|Serveur © IRCAM - CENTRE POMPIDOU 1996-2005.
Tous droits réservés pour tous pays. All rights reserved.
Proceedings of the 6th Annual Meeting of the International Society for Psychophysics, 1990
Copyright © International Society for Psychophysics 1990
Thresholds for detection of frequency modulation coherence and incoherence were measured. The task consisted of detecting a "figure" composed of 1 or more frequency components embedded in a multi-component "ground". The relations among components were either harmonic or inharmonic. Components were modulated in frequency with a random waveform. Frequency modulation width was varied in an adaptive tracking procedure. The components of the figure were always modulated coherently such as to maintain constant frequency ratios. The components of the ground were either modulated coherently or independently of one another. Thresholds for coherent grounds were considered to reflect the sensitivity to modulation incoherence between figure and ground components. Thresholds for incoherent grounds were considered to reflect the sensitivity to modulation coherence among the figure components. The results show that thresholds in the coherent ground conditions depend primarily on the proximity of figure and ground components, suggesting that interactions within auditory channels are used to detect incoherent modulation. Thresholds for incoherent grounds are higher than those for coherent grounds and show that coherently modulated components must fall within the same auditory channels in order for the coherence to be detected, but that information about coherence can be integrated across channels to some extent.

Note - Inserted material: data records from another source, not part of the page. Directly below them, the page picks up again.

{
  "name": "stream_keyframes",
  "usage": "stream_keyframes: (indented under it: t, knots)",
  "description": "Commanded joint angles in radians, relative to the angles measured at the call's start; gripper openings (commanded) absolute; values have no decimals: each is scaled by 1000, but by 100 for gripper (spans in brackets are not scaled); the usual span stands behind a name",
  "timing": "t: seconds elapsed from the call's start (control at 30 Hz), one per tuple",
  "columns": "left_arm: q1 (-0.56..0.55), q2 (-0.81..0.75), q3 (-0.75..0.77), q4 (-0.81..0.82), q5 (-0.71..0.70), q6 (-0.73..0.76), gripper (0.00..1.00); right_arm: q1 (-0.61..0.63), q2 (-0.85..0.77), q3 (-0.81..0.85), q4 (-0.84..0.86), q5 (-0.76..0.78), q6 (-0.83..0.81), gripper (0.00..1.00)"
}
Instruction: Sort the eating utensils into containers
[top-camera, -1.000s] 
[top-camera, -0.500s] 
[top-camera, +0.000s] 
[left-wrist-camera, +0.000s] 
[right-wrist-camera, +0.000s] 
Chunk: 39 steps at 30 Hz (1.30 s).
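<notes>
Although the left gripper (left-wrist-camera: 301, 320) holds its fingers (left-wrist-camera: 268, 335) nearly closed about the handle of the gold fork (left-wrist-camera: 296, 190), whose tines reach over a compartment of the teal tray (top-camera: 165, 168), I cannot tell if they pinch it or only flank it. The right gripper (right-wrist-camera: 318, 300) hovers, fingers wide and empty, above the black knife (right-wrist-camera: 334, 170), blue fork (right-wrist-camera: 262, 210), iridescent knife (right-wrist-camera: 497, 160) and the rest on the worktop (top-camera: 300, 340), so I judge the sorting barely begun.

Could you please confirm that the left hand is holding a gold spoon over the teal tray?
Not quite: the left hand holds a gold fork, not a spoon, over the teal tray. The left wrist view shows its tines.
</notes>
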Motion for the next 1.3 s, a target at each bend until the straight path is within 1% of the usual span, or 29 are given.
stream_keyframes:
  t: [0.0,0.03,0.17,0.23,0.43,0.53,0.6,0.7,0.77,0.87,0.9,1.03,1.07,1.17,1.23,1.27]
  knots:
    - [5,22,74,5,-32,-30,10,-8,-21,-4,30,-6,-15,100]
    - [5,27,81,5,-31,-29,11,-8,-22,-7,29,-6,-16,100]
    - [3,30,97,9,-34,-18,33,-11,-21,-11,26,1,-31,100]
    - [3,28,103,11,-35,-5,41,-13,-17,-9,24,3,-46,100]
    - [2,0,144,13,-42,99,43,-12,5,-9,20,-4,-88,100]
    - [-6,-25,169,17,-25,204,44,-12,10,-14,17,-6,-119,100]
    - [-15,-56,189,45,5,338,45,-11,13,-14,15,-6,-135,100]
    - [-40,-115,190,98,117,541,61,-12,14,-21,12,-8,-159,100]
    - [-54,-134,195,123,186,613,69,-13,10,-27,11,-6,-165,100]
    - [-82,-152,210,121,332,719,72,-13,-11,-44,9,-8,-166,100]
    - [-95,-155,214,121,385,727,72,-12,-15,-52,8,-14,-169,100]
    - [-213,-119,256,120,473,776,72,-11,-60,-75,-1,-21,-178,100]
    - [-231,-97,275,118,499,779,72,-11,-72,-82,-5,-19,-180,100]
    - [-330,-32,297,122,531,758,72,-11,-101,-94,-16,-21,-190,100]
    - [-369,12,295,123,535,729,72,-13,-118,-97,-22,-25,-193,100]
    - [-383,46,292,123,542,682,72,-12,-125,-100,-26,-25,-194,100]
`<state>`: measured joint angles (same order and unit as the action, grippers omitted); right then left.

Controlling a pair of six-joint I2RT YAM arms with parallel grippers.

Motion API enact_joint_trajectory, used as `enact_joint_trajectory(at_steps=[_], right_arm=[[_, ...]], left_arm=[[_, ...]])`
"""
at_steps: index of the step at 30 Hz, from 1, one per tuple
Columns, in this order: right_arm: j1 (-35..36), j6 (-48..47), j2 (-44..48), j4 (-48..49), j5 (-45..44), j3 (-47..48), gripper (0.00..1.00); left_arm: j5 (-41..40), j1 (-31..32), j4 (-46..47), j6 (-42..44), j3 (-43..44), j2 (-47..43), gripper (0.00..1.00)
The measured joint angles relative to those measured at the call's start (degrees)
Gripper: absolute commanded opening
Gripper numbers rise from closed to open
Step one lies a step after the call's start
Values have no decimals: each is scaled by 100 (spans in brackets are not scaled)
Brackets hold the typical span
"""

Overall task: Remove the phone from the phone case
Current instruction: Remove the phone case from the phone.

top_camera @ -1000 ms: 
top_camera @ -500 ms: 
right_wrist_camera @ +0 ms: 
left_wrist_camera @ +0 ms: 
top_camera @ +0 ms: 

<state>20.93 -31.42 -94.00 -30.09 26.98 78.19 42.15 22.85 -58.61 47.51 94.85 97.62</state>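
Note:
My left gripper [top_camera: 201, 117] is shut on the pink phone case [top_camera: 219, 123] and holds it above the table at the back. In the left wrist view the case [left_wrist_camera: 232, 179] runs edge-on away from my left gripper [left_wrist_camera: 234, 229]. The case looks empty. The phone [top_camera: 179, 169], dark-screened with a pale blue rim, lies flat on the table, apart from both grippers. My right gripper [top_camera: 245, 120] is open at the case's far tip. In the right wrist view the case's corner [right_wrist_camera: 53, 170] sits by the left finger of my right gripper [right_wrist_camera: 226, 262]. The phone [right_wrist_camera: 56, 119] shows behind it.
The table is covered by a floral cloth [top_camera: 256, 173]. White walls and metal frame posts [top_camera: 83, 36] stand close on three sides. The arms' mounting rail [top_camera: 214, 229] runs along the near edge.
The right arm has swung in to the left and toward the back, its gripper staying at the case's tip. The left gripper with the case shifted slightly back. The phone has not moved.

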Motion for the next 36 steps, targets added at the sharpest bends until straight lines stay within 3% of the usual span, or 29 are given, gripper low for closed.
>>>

Frequency modulation coherence has been shown to contribute to the perceptual segregation of concurrent sounds (, , ). Two kinds of information related to this phenomenon have been proposed : within-channel incoherence generated by adjacent components that derive from different sound sources and cross-channel coherence existing among components deriving from the same sound source. Whether the information that is encoded in the auditory system truly allows access to both of these properties of the stimulus is currently being debated. The experiments described below were designed to examine both kinds of information by controlling 1) the proximity among figure components and between figure and ground components, 2) the harmonicity (or periodicity) of all the components, 3) the coherence of modulation among ground components, and 4) the number of figure components. Combinations of these parameters allow us to understand the relative contributions of within-channel and cross-channel cues derived from the patterns of activity generated by frequency modulation in the auditory system.
The stimuli consisted of a series of 8, 9 or 15 equal-amplitude partials whose starting phases were randomized for each tone presented. The tones were presented at a level of 45 dB/component. In test tones, some of the partials composed the "figure" to be detected while the rest composed the ground. All components were modulated with a low-frequency random waveform (jitter) derived from a white noise signal low-pass filtered at 30 Hz. The same jitter waveform was applied to all components of the figure, though this waveform changed from tone to tone. The ground components were either coherently or incoherently modulated. For coherent grounds, the same waveform was applied to all components, while for incoherent grounds, independent waveforms were applied to each component. Figure jitters were always independent of ground jitters. Tones were synthesized at a sampling rate of 9 kHz and low-pass filtered at 3.6 kHz. Tone duration was 1 s with 200 ms raised cosine attack and decay ramps.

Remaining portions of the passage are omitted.